Urban, Natural, Human – architecture & environment in Japanese moving image





architecture & environment in Japanese moving image

– a forthcoming Day for Night project – 





Much of Day for Night’s work early this year (and over the last two years) has been focused on bringing together our Japan project, “Urban, Natural, Human”, ahead of the Tokyo Olympics, and as such, Day for Night’s two directors Sonali and Chonpel have been in Japan since early February. While no formal lockdown came into effect until the state of emergency in various Japanese urban centres this week, disruption to daily life was abundantly apparent as soon as we arrived back in Tokyo. Colleagues were talking about audiences’ extreme reluctance to venture into venues and cinemas were already voluntarily closing. We were also intending to visit a couple of exhibitions and an arts festival as the last stage of our research, but like others, we did not feel it was safe to do so, and it was clear that this was a sign of more to come in Japan and beyond.

With the Tokyo Olympics now postponed until 2021, the Day for Night team is reshaping this project, and what was to be our main focus this year. While lockdowns are inevitably disrupting everyone’s daily lives in ways we could never have imagined pre-COVID-19, we must all adapt accordingly, with safety at the forefront of our thinking and actions.

The central premise of our “Urban, Natural, Human” project was to explore the relationship between architecture and the environment, the human and the non-human entity, referencing the past and looking to the future of cities, the environment and beyond. In light of COVID-19, the arts face a critical time ahead, not least economically, but equally in terms of isolation, human interaction and the collective viewing experience. We’ve all been reflecting on this profoundly in rethinking this project, and ultimately considering how we shift to a state of recovery and regeneration in the future – post-isolation, post-lockdown, post-COVD-19. We look forward to sharing more of our ideas around this project and plans to present it later this year and into the year of the rescheduled Tokyo Olympics, which will no doubt take on greater significance than ever for global recovery and renewal.
August 2020 sees the 75th anniversary of the devastation of the cities of Hiroshima and Nagasaki by the atomic bombs. March 2021 will see the 10th anniversary of the Tohoku earthquake and tsunami that ravaged northern Japan and the ensuing Fukushima nuclear disaster. “Urban, Natural, Human” will reflect on such catastrophes and in light of the current global pandemic that will no doubt change our lives irrevocably, we hope this project can serve as a form of recovery to look towards a better future for ourselves as humans, our interaction with space, the built and natural environments and the world around us, against the backdrop of the lead up to the rescheduled Tokyo Olympics.

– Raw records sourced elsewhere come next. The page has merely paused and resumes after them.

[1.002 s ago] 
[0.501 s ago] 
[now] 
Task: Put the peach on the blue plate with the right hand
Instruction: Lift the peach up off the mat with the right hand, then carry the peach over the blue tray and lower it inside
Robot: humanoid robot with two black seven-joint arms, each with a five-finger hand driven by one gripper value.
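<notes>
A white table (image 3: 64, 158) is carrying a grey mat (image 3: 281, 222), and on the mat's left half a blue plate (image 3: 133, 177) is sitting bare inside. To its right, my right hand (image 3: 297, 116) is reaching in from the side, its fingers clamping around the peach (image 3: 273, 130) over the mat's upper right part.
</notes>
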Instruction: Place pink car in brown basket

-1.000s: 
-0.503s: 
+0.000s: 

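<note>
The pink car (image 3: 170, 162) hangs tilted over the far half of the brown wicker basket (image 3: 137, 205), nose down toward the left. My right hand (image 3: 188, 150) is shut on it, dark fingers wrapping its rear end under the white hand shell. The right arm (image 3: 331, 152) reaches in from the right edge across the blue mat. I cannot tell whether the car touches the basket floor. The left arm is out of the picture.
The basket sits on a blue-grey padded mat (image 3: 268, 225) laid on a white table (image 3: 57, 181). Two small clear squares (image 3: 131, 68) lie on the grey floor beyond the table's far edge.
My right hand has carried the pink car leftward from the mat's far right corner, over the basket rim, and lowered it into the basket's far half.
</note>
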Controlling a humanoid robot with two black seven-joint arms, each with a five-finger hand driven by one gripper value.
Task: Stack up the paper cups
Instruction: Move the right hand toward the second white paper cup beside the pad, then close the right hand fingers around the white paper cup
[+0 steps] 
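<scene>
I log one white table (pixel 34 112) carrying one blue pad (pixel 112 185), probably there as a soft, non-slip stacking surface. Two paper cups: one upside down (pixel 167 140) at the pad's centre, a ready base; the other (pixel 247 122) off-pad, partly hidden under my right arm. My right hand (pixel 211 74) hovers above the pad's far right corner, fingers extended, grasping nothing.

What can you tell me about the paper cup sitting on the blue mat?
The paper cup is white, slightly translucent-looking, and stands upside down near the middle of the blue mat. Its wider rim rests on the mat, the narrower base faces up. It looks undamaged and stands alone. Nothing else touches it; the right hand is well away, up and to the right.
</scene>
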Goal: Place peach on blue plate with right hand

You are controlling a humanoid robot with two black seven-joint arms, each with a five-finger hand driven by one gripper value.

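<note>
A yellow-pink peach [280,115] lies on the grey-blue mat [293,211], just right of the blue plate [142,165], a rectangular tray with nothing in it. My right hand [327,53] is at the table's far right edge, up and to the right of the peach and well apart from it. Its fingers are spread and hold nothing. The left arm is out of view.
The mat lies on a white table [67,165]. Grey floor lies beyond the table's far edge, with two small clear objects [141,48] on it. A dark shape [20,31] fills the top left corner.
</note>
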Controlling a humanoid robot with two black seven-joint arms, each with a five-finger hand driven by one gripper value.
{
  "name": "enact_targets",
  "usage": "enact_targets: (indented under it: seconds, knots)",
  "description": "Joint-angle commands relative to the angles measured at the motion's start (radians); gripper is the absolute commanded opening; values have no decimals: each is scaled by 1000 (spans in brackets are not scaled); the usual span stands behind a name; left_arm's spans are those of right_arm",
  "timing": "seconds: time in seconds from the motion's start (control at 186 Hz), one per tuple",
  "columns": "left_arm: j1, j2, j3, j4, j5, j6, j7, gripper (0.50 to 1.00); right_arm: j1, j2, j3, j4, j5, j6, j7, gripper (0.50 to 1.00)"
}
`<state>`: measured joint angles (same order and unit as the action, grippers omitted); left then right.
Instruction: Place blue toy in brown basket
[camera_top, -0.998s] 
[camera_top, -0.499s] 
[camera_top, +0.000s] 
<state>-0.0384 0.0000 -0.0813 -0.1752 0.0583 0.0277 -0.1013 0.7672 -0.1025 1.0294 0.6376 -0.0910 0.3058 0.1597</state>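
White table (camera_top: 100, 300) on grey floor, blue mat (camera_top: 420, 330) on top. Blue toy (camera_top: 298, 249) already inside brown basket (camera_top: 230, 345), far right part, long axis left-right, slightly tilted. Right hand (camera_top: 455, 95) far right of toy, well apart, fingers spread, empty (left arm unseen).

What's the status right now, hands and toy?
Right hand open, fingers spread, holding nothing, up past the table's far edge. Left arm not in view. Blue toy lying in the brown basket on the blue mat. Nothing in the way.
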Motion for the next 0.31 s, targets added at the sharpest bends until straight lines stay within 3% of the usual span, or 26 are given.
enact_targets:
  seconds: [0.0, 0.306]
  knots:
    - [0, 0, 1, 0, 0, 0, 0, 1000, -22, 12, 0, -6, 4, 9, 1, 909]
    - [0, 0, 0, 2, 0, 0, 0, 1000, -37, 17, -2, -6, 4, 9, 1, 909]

Read on for more on our work on this project so far…

Japan is a nation of contrasts, a country of sprawling urban metropolises alongside pristine natural landscapes. While Japanese art, architectural and design traditions have often been infused with notions of harmony and tranquillity, with a fusion of aesthetics and function, in sharp contrast, the country has frequently been subjected to natural phenomena on one hand – tsunamis, typhoons, earthquakes, and man-made destruction on the other. The devastation of war, the experience of atomic warfare, natural and man-made catastrophes, and the lingering nuclear question have all left indelible imprints on the Japanese psyche and been etched into the memory of the nation.

As Japan prepares to host the now rescheduled Tokyo Olympics, the coming months and year ahead will inevitably lead to a phase of reflection in which to consider the relationship between human activity, space, buildings and the environment around us.

In exploring Japan as a nation of many contrasts and one that has been subjected to the ravages of war and catastrophe, this project will consider the significant contributions made by Japanese creators to the fields of art, architecture and cinema, and artistic responses to devastation, renewal and regeneration, not least in light of this summer’s 75th anniversary of the dropping of the atomic bombs on Hiroshima and Nagasaki,  next year’s 10th anniversary of the devastating Tohuku earthquake and tsunami and the ensuing Fukushima nuclear disaster, and now in 2020, the journey to surmounting the global impact of COVID-19 and recovery in the lead up to next year’s Tokyo Olympics which will undoubtedly take on new meaning and significance in a global context.

Featuring archival works, lesser-known works of documentary, underground movements and artists’ moving image, many not seen in the UK before, the project takes as its key focus explorations into the built and natural environments framed through historical, current and future contexts – the impact of war, post-war regeneration, natural and man-made catastrophes, reconstruction and renewal, urban and rural development, the urban experience and the future of cities, while pointing to broader discourses concerning our place as humans in a rapidly changing world.


“Urban, Natural, Human” is forms part of our Aperture 2020-2021 programme.